Acute phase serum amyloid A in ovarian cancer as an important component of proteome diagnostic profiling

In the context of serum amyloid A (SAA) identification as ovarian cancer marker derived by SELDI‐MS, its serum levels were measured by immunoassay in different stages of ovarian cancer, in benign gynecological tumors, and in healthy controls. In addition, SELDI‐TOF‐MS spectra were obtained by protocol optimized for the SAA peak intensity. SELDI data on small proteins (5.5–17.5 kDa) and SAA immunoassay data were combined with cancer antigen (CA)125 data in order to study the classification accuracy between cancer and noncancer by support vector machine (SVM), logistic regression, and top scoring pair classifiers. Although an addition of SAA immunoassay data to CA125 data did not significantly improve cancer/noncancer discrimination, SVM applied to combined biomarker data (CA125 and SAA immunoassay variables plus 48 SELDI peak variables) yielded the best classification rate (accuracy 95.2% vs. 86.2% for CA125 alone).

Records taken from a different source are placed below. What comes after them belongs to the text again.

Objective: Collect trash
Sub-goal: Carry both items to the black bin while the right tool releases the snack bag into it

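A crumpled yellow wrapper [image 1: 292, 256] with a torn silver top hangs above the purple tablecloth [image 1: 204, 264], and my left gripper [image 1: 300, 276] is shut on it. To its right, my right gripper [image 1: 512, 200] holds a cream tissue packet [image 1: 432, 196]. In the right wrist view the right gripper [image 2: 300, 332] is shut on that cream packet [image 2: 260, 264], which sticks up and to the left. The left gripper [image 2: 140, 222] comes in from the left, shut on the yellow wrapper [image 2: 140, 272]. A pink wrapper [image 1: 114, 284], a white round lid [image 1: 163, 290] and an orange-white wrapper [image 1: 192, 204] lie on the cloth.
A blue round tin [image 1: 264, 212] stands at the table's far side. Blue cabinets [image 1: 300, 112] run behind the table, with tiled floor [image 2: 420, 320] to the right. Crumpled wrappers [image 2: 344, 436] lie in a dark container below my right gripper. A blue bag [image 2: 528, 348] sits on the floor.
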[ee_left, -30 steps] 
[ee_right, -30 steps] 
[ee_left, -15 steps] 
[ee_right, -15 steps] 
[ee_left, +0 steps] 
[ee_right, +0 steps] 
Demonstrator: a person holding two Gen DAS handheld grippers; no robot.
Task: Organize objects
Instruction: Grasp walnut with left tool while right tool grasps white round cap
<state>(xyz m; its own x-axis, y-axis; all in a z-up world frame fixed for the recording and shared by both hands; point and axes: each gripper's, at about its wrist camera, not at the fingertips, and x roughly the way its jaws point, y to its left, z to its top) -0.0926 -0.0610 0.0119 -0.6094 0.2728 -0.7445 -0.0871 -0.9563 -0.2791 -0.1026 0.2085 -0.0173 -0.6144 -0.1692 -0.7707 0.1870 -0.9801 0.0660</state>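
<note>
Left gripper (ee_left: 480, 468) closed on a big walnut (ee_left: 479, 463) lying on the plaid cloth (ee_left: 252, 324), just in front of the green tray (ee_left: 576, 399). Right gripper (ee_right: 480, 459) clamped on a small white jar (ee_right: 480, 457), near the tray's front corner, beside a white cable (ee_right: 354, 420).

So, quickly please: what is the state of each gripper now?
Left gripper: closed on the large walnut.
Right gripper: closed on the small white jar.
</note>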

Notably, most of discriminatory peaks selected by the classifiers have significant correlation with the major known peaks of SAA (11.7 kDa) and transthyretin (13.9 kDa). Acute phase serum amyloid A (A‐SAA) was proved to be an important member of cancer discriminatory protein profile. Among the eight known ovarian cancer SELDI profile components, A‐SAA is the most relevant to molecular pathogenesis of cancer and it has the highest degree of up‐regulation in disease.